Hello Manu,
I was actually thinking of working on something along the same lines. Googling around, I see a few efforts along these lines:
While I have not used these personally, looking at the examples, it appears one needs to be quite aware of MPI / parallel programming to make effective use of these package. It would be nice if all these things could be made more transparent to the end user.
Many years ago, I actually worked with a team at MIT Lincoln Laboratory, designing this sort of thing for Matlab:
The idea was to hide as much of the parallelism as possible. This was done by using a special "dmatrix" class to represent your matrix, which was, in reality, spread across several servers. I don't know if this is still an active project there ( Any of my old Lincoln friends can comment? :-) ).

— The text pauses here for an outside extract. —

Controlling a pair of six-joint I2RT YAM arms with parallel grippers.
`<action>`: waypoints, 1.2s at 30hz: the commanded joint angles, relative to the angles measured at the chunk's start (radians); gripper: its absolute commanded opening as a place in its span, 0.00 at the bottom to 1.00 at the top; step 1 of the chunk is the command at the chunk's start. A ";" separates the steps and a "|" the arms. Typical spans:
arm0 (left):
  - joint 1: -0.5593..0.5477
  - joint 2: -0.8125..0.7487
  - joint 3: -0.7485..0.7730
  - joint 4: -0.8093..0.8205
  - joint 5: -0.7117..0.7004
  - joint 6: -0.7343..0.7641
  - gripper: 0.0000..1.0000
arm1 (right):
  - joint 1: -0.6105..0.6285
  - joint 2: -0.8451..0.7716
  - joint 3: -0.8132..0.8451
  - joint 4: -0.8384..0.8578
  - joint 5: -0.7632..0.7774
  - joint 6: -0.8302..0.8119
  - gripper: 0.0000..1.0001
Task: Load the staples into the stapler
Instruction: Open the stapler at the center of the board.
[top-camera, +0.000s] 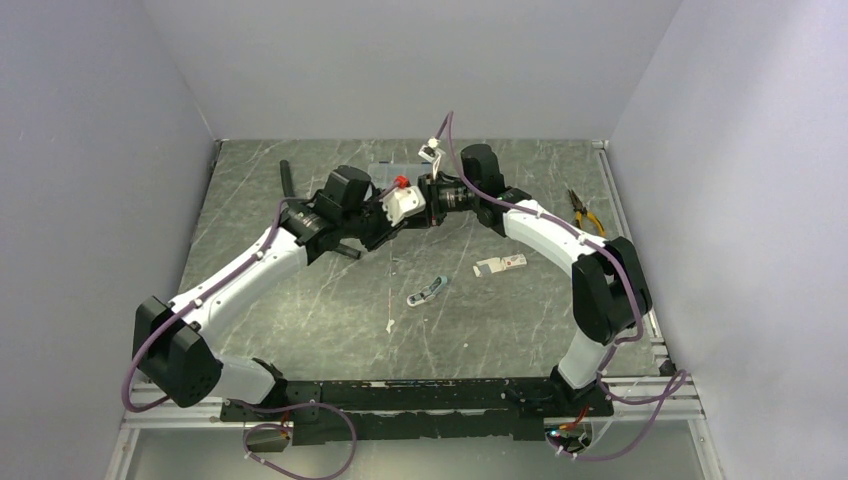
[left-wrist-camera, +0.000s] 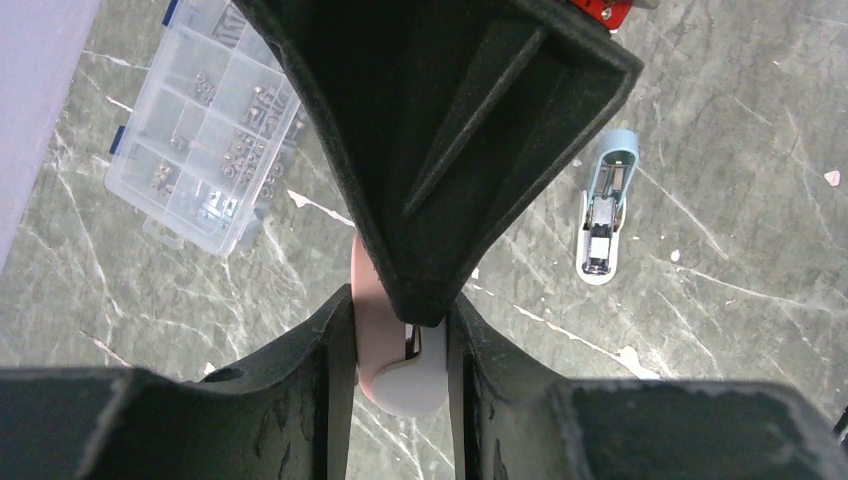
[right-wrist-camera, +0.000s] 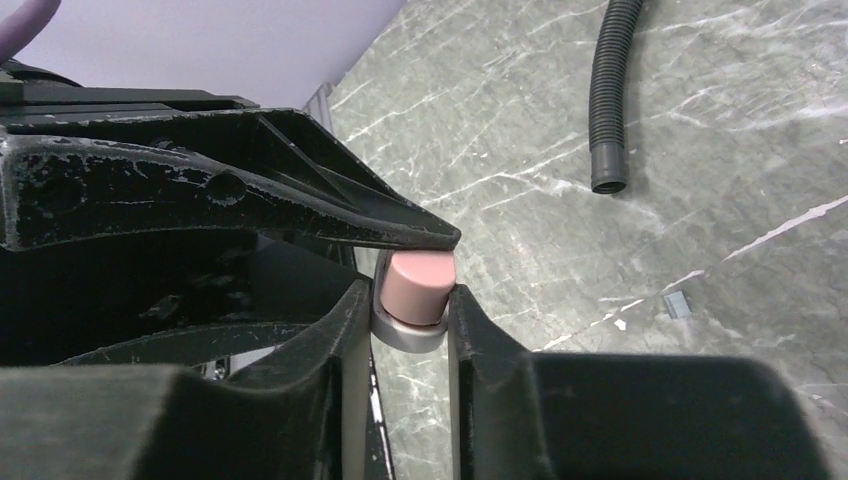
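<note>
Where the two arms meet over the far middle of the table (top-camera: 320, 310), a small pink stapler (left-wrist-camera: 400, 385) with a pale base is caught between them, raised above the marbled grey-green surface. The left gripper (left-wrist-camera: 400, 310) is clamped on it, one finger pressed against each long side, and the stapler's rounded pale end pokes out toward the wrist camera. The right gripper (right-wrist-camera: 410, 295) comes at the same stapler from the opposite side, turned crosswise to the left one. In its own wrist view its two fingers touch the stapler's flanks, with the pink top and grey base showing between them, so it too is closed on the pink stapler. In each wrist view a finger of the other gripper appears as a black wedge whose tip lies against the stapler. A pale blue stapler (left-wrist-camera: 603, 215) lies on the table well apart from the grippers, its metal insides facing up. A short silvery-grey strip of staples (right-wrist-camera: 678, 303) rests loose on the table, off to the side of the right gripper and touching nothing. Near the pale blue stapler in the overhead view lies a flat white carton (top-camera: 498, 265) with a red mark, and farther right, by the wall, a pair of pliers (top-camera: 585, 212) with yellow handles. A clear compartment box (left-wrist-camera: 205, 120) of small metal parts sits toward the far edge, and a black corrugated hose (right-wrist-camera: 610, 90) lies on the far left of the table
</note>
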 joint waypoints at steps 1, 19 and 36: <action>0.000 -0.027 -0.012 0.059 -0.019 -0.015 0.03 | 0.006 -0.009 0.014 -0.016 -0.055 -0.072 0.17; 0.096 -0.018 0.133 -0.188 0.344 0.068 0.80 | -0.007 -0.229 -0.099 -0.243 0.051 -0.577 0.00; 0.130 0.171 0.227 -0.307 0.805 0.224 0.78 | -0.006 -0.322 -0.117 -0.294 -0.002 -0.706 0.00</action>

Of course technology has moved on since then and there is probably alot of new technology we can leverage to make something similar that cleaner/faster/smarter ( i.e. more awsome ). For example, metadata for where the data was was stored in a static file back in days. I reckon we can just query a distributed file system to get this same information these days, along with all the benefits of replication / performance / resilience.
All this being said, perhaps someone more familiar with the source code could comment on how easy / impossible such a thing would be given the current state of Octave? In terms of your direct question of how you can build a compiler for Octave, I believe a good place to start is to look at the lex/yacc grammar files:
octave/libinterp/parse-tree/lex.ll
octave/libinterp/parse-tree/oct-parse.yy
Regards,
Bipin